• **To do**: Your reply should consist solely of the number of lines in the data that contain "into".

=== Input records ===

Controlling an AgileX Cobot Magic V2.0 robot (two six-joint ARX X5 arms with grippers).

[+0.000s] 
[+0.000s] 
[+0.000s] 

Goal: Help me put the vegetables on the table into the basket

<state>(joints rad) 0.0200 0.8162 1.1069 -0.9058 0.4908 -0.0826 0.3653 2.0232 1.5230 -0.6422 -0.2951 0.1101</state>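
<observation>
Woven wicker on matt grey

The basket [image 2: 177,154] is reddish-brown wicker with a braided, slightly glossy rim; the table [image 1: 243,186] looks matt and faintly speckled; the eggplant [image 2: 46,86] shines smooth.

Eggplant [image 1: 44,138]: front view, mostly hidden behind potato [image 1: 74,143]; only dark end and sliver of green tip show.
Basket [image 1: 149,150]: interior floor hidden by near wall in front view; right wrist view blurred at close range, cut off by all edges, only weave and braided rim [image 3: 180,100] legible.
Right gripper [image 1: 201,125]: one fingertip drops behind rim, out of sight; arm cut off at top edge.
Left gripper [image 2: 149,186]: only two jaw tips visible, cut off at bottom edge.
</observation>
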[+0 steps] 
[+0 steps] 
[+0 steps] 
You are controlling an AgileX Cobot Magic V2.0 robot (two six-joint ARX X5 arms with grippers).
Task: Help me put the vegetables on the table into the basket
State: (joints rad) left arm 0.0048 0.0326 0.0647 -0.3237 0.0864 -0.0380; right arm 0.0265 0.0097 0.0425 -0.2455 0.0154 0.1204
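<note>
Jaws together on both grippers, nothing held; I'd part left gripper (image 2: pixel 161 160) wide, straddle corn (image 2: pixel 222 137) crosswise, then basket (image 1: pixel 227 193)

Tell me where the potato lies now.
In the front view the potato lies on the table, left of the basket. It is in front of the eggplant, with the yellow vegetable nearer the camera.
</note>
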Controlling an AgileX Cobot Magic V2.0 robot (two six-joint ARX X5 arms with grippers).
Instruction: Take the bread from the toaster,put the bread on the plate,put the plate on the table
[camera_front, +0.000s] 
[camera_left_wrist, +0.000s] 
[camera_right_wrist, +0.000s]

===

• **Solution for this task**: 2